The beginnings and ends of recessions are officially dated about 12 months after the fact. A common rule of thumb declares recessions as two quarters of consecutive negative GDP growth, but this is very inaccurate. A better option is to apply medical diagnostic evaluation methods to the business conditions indexes of the Chicago and Philadelphia Federal Reserve Banks, which suggests the recent recession ended in July or August 2009.


What is a recession? The United States is fairly unique in that an independent group of academic economists, the National Bureau of Economic Research’s (NBER) Business Cycle Dating Committee, has been entrusted to maintain a historical chronology of business cycles. NBER defines a recession as “a significant decline in economic activity spread across the economy, lasting more than a few months, normally visible in production, employment, real income, and other indicators” (NBER 2008).

In other words, this desire to keep a chronology of economic turning points—peaks and troughs of economic activity, and therefore implicitly expansions and recessions—reflects the notion that there are fundamental differences between these two phases of the economic cycle. And since GDP growth as high as 2% is sometimes observed during recessions, the dating of business cycles is not simply a mindless, mechanical accounting exercise based on when GDP growth is negative.

The NBER’s Business Cycle Dating Committee was formed in 1978 to establish a historical chronology of business cycle turning points. The NBER itself was founded in 1920 and published its first business cycle dates in 1929, although records are now available retrospectively starting with the trough of 1854. The committee commonly releases its determinations of cyclical turning points with more than a year’s delay, although sometimes committee members make public statements about recession dates in advance of formal statements. The committee’s mission is not to serve as an early warning system but to classify economic activity for the historical record.
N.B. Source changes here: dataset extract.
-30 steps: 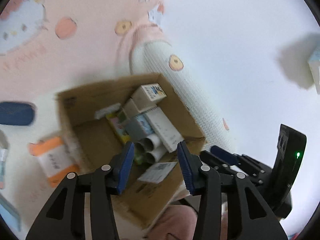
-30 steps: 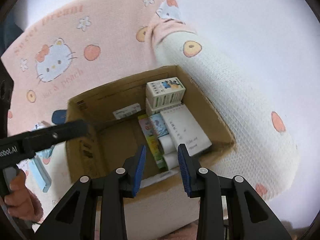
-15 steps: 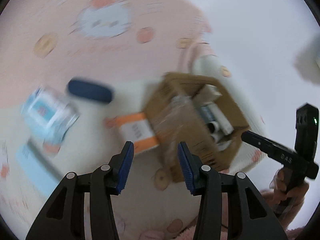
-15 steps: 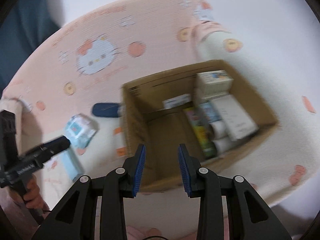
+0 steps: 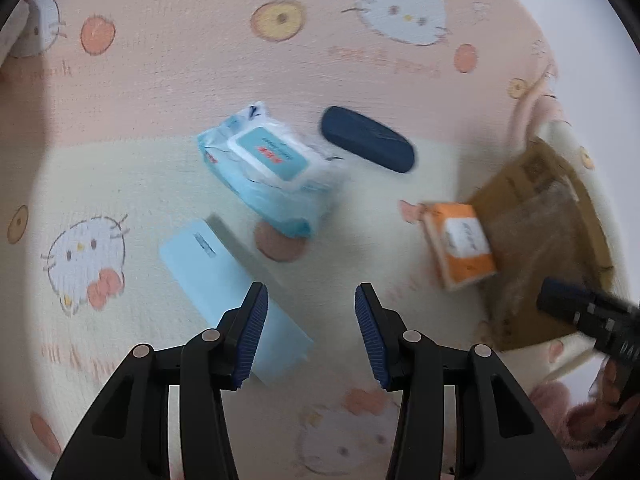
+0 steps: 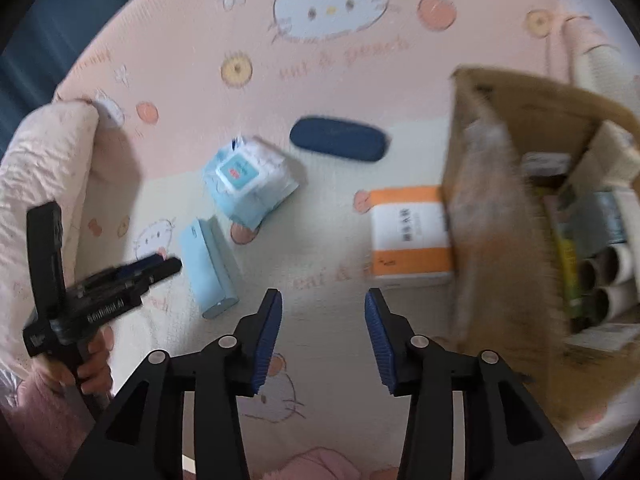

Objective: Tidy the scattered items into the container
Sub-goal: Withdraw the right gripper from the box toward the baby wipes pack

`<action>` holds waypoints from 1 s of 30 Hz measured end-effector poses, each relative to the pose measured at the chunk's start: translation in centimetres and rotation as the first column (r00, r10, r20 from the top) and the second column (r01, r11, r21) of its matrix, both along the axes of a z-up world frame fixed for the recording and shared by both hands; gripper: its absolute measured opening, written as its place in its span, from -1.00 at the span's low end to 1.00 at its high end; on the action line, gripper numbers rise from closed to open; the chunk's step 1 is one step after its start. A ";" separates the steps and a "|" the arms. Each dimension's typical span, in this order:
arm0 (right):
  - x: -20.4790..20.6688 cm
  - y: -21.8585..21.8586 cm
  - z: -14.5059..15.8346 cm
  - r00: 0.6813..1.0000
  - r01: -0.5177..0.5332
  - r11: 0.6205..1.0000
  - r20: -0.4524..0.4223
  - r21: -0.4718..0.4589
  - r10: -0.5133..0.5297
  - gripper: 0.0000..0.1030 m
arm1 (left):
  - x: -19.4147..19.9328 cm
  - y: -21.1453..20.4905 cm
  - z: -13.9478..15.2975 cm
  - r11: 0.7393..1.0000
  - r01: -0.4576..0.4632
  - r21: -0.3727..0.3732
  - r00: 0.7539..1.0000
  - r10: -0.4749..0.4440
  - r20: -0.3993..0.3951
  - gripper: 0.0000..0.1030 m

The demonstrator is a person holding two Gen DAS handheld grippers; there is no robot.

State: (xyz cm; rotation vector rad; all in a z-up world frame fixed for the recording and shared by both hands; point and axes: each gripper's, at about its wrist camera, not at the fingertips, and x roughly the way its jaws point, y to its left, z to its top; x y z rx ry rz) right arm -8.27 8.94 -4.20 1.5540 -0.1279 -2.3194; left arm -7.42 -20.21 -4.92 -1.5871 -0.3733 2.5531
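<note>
A cardboard box holding several small packs and tubes sits at the right on a patterned bedspread; it shows in the left wrist view too. Scattered beside it lie an orange and white box, a dark blue case, a light blue wet-wipe pack and a pale blue flat box. My left gripper is open and empty, just above the pale blue box. My right gripper is open and empty over the bedspread, left of the cardboard box.
The bedspread is pink and cream with cat and peach prints. A rolled pink blanket lies at the left edge. The left gripper shows in the right wrist view beside the pale blue box.
Both grippers swung left, away from above the cardboard box and toward the scattered items on the bedspread. Both stayed open and empty.
</note>
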 end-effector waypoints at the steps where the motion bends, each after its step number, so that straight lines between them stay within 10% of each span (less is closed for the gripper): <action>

Other countries now have similar committees, including the Euro Area Business Cycle Dating Committee of the Center for Economic Policy Research, founded in 2002. But it’s fair to say that the NBER committee’s length of historical coverage and experience (its current president, Robert Hall of Stanford University, is one of the original founding members) have no equal.
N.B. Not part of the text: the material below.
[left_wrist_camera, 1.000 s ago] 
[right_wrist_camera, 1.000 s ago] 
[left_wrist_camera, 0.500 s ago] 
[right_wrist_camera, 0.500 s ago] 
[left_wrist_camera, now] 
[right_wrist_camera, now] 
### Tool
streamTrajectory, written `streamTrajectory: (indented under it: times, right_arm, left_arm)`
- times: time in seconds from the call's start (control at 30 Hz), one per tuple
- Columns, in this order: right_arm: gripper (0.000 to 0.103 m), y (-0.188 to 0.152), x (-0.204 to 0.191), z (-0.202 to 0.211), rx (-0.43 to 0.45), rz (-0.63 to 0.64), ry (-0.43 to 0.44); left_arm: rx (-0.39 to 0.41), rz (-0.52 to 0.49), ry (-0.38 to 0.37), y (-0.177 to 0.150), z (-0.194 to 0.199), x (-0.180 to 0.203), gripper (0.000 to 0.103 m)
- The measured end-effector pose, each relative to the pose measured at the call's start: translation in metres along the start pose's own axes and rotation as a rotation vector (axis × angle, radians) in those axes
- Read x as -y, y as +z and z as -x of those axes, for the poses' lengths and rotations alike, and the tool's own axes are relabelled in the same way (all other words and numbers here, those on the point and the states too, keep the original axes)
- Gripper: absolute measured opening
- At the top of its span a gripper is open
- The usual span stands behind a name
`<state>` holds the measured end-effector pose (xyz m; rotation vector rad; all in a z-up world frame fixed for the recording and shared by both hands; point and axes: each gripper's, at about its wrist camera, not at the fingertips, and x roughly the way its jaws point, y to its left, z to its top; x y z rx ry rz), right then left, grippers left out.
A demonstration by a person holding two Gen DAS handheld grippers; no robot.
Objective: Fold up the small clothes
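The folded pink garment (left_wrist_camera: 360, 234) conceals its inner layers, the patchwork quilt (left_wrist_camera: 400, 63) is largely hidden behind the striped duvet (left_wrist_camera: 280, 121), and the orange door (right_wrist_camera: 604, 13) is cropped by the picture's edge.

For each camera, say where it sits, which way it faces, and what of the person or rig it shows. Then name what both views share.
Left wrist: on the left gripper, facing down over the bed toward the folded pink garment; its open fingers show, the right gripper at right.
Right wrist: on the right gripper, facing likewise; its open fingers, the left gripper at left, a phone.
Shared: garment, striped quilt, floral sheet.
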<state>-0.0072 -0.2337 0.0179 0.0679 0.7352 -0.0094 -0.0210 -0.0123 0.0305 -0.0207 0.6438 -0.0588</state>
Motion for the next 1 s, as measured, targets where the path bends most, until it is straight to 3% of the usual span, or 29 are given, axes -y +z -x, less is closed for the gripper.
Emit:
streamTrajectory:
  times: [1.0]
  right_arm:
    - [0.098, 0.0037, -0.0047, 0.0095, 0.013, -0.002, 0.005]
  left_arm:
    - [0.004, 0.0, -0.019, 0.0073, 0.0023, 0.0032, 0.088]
The NBER committee’s definition of recession does not naturally lend itself to simple mathematical formalization. Moreover, since recessions last on average 11 months, the committee often won’t make public its determination of when a recession started until after it has already ended. Recent work by Berge and Jordà (2009) found that the NBER committee’s business cycle dating method is superior to all the alternatives they investigated and close to an ideal measure of the underlying state of the economy. But its inherent lag can cause problems: policymakers must consider whether to stimulate the economy; managers must decide whether to open new plants or make other investments; consumers may hold off on buying houses or durable goods until the end of a recession makes their job prospects sunnier. A timelier recession signal is clearly needed. (A way to foretell turning points in advance would be even better.)

Two-quarter rule not very good

Figure 1
The Chicago Fed National Activity Index

The Chicago Fed National Activity Index

Note: Shaded bars indicate NBER recessions. Dotted line indicates the last peak of economic activity.
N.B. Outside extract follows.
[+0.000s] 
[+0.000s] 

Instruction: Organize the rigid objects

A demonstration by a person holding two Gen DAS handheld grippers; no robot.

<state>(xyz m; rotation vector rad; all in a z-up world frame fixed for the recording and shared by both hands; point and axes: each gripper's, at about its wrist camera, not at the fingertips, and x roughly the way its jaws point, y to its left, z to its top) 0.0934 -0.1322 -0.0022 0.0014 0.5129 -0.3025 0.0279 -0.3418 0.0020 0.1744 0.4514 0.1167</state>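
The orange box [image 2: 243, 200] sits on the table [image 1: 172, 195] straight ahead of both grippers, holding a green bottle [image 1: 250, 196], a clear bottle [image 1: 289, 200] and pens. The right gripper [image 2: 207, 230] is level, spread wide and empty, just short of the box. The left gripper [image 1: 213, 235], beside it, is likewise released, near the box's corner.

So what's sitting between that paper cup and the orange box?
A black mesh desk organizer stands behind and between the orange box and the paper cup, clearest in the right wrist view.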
Faced with this lack of a timely official business cycle barometer, it is not surprising that the press frequently uses a rule of thumb to define a recession as two consecutive quarters of negative GDP growth. But such a definition does not appear to be very good. From February 1947 to November 2007, the month before the current recession started, this two-quarter rule would have missed the 2001 recession entirely and would suggest that recessions have lasted on average seven months rather than the 11 months the NBER committee records. A one-quarter rule would have been even worse in that it would have detected 24 recessions over the same period, each lasting an average of five months.

Is there a better alternative? Yes. The problem of having a real-time business cycle indicator is actually very similar to that of developing a diagnostic test to determine whether an individual has a particular disease. To develop a timely recession test and identify periods of economic expansion and contraction, we can apply medical diagnostic evaluation procedures to the current business conditions indexes produced by the Federal Reserve Banks of Chicago and Philadelphia. Known respectively as the Chicago Fed National Activity Index and the Aruoba-Diebold-Scotti index, they are publicly available on the banks’ websites and are plotted in Figures 1 and 2.

Figure 2
The Aruoba, Diebold, and Scotti Index

The Aruoba, Diebold, and Scotti Index

Note: See Figure 1.

The figures show shaded areas that correspond to official NBER recessions. High values of the Chicago and Philadelphia indexes are always associated with expansions and low values with recessions, but there is an intermediate region where things are trickier. Identifying a recession is like determining whether to perform a biopsy for prostate cancer on a patient who has had a prostate-specific antigen (PSA) blood test. A reading of 4 ng/ml (nanograms/milliliter) or lower is considered “normal,” levels above 10 ng/ml are considered “high,” but anything in between is considered “intermediate.” Now suppose your blood work comes back with a reading of 7ng/ml. What should your doctor do?

Threshold level for action

These two problems share a key element. In both cases, we would like to calculate a trigger level, or threshold, beyond which we would take action. In the case of a business conditions index, what reading would prompt us to call a recession? For the PSA test, what level would cause us to schedule a biopsy rather than send the patient home?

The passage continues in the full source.